● ACTION ITEM:
Each entry is to be given again precisely, and no picture may be carried over.
++++ RAW DATA ++++
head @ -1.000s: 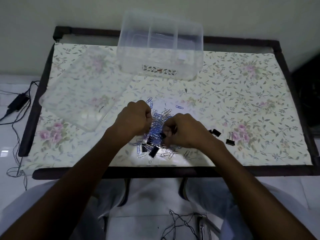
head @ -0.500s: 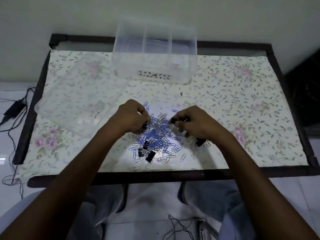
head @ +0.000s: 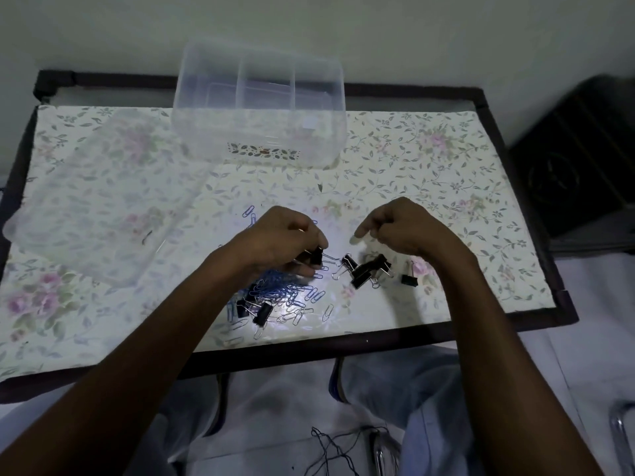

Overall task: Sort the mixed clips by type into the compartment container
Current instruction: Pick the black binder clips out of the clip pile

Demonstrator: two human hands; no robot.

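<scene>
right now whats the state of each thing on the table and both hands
left hand: pinching a black binder clip
right hand: fingers curled, index out, holding nothing visible
compartment container: open, no clips visible inside
lid: off, lying flat left of the container
blue paper clips: piled, unsorted
loose binder clips: grouped on the table under the right hand

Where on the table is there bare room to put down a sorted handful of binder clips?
Bare cloth lies right of the right hand, out to the table frame, and between the hands and the compartment container. Crowded: paper clips under the left hand, binder clips under the right hand, clear lid at left.
</scene>
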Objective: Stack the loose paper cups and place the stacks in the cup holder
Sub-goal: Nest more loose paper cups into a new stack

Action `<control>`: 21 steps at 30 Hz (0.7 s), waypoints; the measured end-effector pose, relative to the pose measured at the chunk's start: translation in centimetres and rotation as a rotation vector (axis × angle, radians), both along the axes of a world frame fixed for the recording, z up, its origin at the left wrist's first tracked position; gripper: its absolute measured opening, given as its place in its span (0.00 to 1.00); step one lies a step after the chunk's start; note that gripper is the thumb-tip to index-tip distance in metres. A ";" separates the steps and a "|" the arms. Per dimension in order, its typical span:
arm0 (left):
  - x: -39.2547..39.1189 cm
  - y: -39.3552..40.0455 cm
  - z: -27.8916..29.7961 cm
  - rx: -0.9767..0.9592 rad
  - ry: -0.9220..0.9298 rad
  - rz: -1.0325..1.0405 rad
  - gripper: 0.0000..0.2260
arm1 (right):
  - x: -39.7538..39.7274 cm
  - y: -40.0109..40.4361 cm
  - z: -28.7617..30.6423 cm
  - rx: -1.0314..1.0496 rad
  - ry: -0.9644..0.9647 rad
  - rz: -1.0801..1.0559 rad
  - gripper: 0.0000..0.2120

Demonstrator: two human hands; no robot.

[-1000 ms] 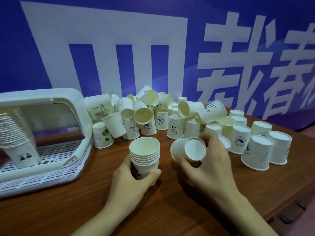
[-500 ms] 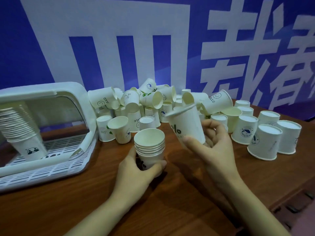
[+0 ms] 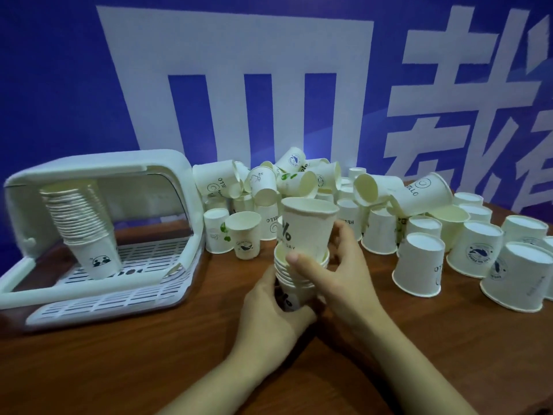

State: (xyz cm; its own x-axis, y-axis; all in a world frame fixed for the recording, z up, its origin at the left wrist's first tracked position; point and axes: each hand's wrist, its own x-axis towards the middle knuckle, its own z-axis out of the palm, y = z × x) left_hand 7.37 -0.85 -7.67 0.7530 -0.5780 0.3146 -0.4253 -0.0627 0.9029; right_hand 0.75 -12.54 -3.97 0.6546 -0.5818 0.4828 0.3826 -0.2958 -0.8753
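Note:
My left hand (image 3: 269, 313) grips the base of a short stack of white paper cups (image 3: 294, 280) standing on the wooden table (image 3: 119, 360). My right hand (image 3: 338, 265) holds a single upright paper cup (image 3: 306, 229), its bottom partly sunk into the top of that stack. A heap of loose cups (image 3: 299, 181) lies behind, some tipped, some upside down. The white cup holder (image 3: 98, 229) stands at the left with a tall stack of cups (image 3: 83, 226) leaning inside it.
Several upside-down cups (image 3: 419, 268) stand to the right of my hands, reaching toward the table's right edge. A blue banner with large white characters (image 3: 269, 85) closes off the back. Bare wood lies in front of the holder and my arms.
My right hand turned the loose cup upright, carried it left and lowered it into the top of the stack held by my left hand.

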 end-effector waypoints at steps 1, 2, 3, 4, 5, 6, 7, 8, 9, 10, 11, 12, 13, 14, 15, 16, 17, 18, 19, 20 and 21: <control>0.0 0.0 -0.1 -0.009 0.001 0.008 0.23 | -0.2 0.0 -0.1 -0.004 -0.017 0.008 0.38; 0.0 0.0 -0.1 -0.021 -0.003 0.015 0.23 | -0.4 -0.1 -0.3 -0.023 -0.023 0.008 0.39; -0.1 -0.1 0.0 -0.033 -0.006 0.020 0.22 | -0.6 -0.2 -0.4 -0.046 -0.018 -0.001 0.38; -0.2 0.0 0.0 -0.042 -0.008 0.024 0.21 | -0.7 -0.2 -0.5 -0.068 -0.005 -0.021 0.36; -0.2 -0.1 0.0 -0.046 -0.012 0.025 0.22 | -0.7 -0.3 -0.7 -0.085 0.015 -0.045 0.33; -0.2 -0.1 0.0 -0.047 -0.014 0.025 0.22 | -0.7 -0.4 -0.8 -0.105 0.031 -0.066 0.30; -0.2 -0.1 0.0 -0.041 -0.012 0.026 0.22 | -0.6 -0.4 -0.9 -0.125 0.044 -0.085 0.27; -0.2 0.0 0.0 -0.032 -0.008 0.024 0.23 | -0.6 -0.4 -0.9 -0.149 0.053 -0.104 0.26; -0.1 0.0 0.0 -0.023 -0.003 0.020 0.23 | -0.5 -0.4 -0.9 -0.174 0.055 -0.120 0.25; -0.2 0.0 0.1 -0.016 -0.001 0.013 0.24 | -0.5 -0.5 -1.0 -0.200 0.055 -0.134 0.24; -0.1 0.0 0.1 -0.009 -0.003 0.011 0.25 | -0.5 -0.5 -1.1 -0.227 0.056 -0.142 0.23; -0.1 0.0 0.0 -0.004 -0.007 0.015 0.25 | -0.5 -0.5 -1.2 -0.254 0.062 -0.150 0.22; -0.1 0.0 0.0 0.000 -0.012 0.022 0.25 | -0.4 -0.6 -1.3 -0.281 0.076 -0.158 0.22; -0.1 0.0 0.0 0.008 -0.015 0.032 0.24 | -0.4 -0.7 -1.3 -0.313 0.094 -0.170 0.22; -0.1 0.0 0.0 0.017 -0.017 0.045 0.24 | -0.4 -0.8 -1.3 -0.347 0.111 -0.184 0.22; -0.1 0.0 0.0 0.021 -0.015 0.060 0.23 | -0.4 -0.9 -1.4 -0.376 0.124 -0.196 0.22; -0.1 0.0 -0.1 0.019 -0.012 0.074 0.22 | -0.4 -1.0 -1.5 -0.391 0.131 -0.198 0.22; -0.2 0.0 -0.1 0.013 -0.010 0.091 0.22 | -0.3 -1.0 -1.7 -0.385 0.134 -0.186 0.21; -0.3 -0.1 0.0 0.005 -0.012 0.108 0.22 | -0.2 -0.9 -1.9 -0.347 0.132 -0.151 0.20; -0.4 -0.1 0.0 0.000 -0.013 0.131 0.22 | -0.1 -0.7 -2.1 -0.273 0.125 -0.098 0.21; -0.3 -0.1 -0.1 -0.007 -0.010 0.156 0.22 | 0.2 -0.5 -2.2 -0.177 0.116 -0.039 0.24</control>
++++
● RESPONSE AREA:
head @ -1.000s: 
head @ -0.500s: 
head @ +0.000s: 

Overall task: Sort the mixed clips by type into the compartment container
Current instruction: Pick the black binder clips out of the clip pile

Demonstrator: two human hands; no robot.

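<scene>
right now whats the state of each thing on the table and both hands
left hand: pinching a black binder clip
right hand: fingers curled, index out, holding nothing visible
compartment container: open, no clips visible inside
lid: off, lying flat left of the container
blue paper clips: piled, unsorted
loose binder clips: grouped on the table under the right hand

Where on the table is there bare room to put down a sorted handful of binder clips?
Bare cloth lies right of the right hand, out to the table frame, and between the hands and the compartment container. Crowded: paper clips under the left hand, binder clips under the right hand, clear lid at left.
</scene>
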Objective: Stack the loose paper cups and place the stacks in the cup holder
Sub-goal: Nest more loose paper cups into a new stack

Action `<control>`: 21 steps at 30 Hz (0.7 s), waypoints; the measured end-effector pose, relative to the pose measured at the chunk's start: translation in centimetres and rotation as a rotation vector (axis × angle, radians), both along the axes of a world frame fixed for the recording, z up, its origin at the left wrist's first tracked position; gripper: its absolute measured opening, given as its place in its span (0.00 to 1.00); step one lies a step after the chunk's start; note that gripper is the thumb-tip to index-tip distance in metres. A ";" separates the steps and a "|" the arms. Per dimension in order, its typical span:
arm0 (left):
  - x: -39.2547..39.1189 cm
  - y: -39.3552..40.0455 cm
  - z: -27.8916..29.7961 cm
  - rx: -0.9767..0.9592 rad
  - ry: -0.9220..0.9298 rad
  - rz: -1.0325..1.0405 rad
  - gripper: 0.0000..0.2260
arm1 (right):
  - x: -39.7538..39.7274 cm
  - y: -40.0109..40.4361 cm
  - z: -28.7617..30.6423 cm
  - rx: -1.0314..1.0496 rad
  - ry: -0.9644..0.9647 rad
  - rz: -1.0801..1.0559 rad
  - gripper: 0.0000..0.2120

Demonstrator: two human hands; no robot.

[-1000 ms] 
[-500 ms] 
[+0 ms] 

State: (xyz cm; its own x-axis, y-axis; all in a world frame fixed for the recording, z up, its origin at the left wrist's first tracked position; point and axes: each hand's wrist, its own x-axis towards the middle knuckle, its own z-axis out of the palm, y = z × x) left_hand 7.37 -0.85 -7.67 0.7530 -0.5780 0.3146 -0.4253 -0.0627 0.9029; right_hand 0.75 -12.54 -3.97 0.6546 -0.5818 0.4828 0.3826 -0.2958 -0.8753
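Note:
My left hand (image 3: 269, 313) grips the base of a short stack of white paper cups (image 3: 294, 280) standing on the wooden table (image 3: 119, 360). My right hand (image 3: 338, 265) holds a single upright paper cup (image 3: 306, 229), its bottom partly sunk into the top of that stack. A heap of loose cups (image 3: 299, 181) lies behind, some tipped, some upside down. The white cup holder (image 3: 98, 229) stands at the left with a tall stack of cups (image 3: 83, 226) leaning inside it.
Several upside-down cups (image 3: 419, 268) stand to the right of my hands, reaching toward the table's right edge. A blue banner with large white characters (image 3: 269, 85) closes off the back. Bare wood lies in front of the holder and my arms.
My right hand turned the loose cup upright, carried it left and lowered it into the top of the stack held by my left hand.
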
 end-effector waypoints at steps 1, 2, 3, 4, 5, 6, 7, 8, 9, 10, 11, 12, 13, 14, 15, 16, 17, 18, 19, 20 and 21: <control>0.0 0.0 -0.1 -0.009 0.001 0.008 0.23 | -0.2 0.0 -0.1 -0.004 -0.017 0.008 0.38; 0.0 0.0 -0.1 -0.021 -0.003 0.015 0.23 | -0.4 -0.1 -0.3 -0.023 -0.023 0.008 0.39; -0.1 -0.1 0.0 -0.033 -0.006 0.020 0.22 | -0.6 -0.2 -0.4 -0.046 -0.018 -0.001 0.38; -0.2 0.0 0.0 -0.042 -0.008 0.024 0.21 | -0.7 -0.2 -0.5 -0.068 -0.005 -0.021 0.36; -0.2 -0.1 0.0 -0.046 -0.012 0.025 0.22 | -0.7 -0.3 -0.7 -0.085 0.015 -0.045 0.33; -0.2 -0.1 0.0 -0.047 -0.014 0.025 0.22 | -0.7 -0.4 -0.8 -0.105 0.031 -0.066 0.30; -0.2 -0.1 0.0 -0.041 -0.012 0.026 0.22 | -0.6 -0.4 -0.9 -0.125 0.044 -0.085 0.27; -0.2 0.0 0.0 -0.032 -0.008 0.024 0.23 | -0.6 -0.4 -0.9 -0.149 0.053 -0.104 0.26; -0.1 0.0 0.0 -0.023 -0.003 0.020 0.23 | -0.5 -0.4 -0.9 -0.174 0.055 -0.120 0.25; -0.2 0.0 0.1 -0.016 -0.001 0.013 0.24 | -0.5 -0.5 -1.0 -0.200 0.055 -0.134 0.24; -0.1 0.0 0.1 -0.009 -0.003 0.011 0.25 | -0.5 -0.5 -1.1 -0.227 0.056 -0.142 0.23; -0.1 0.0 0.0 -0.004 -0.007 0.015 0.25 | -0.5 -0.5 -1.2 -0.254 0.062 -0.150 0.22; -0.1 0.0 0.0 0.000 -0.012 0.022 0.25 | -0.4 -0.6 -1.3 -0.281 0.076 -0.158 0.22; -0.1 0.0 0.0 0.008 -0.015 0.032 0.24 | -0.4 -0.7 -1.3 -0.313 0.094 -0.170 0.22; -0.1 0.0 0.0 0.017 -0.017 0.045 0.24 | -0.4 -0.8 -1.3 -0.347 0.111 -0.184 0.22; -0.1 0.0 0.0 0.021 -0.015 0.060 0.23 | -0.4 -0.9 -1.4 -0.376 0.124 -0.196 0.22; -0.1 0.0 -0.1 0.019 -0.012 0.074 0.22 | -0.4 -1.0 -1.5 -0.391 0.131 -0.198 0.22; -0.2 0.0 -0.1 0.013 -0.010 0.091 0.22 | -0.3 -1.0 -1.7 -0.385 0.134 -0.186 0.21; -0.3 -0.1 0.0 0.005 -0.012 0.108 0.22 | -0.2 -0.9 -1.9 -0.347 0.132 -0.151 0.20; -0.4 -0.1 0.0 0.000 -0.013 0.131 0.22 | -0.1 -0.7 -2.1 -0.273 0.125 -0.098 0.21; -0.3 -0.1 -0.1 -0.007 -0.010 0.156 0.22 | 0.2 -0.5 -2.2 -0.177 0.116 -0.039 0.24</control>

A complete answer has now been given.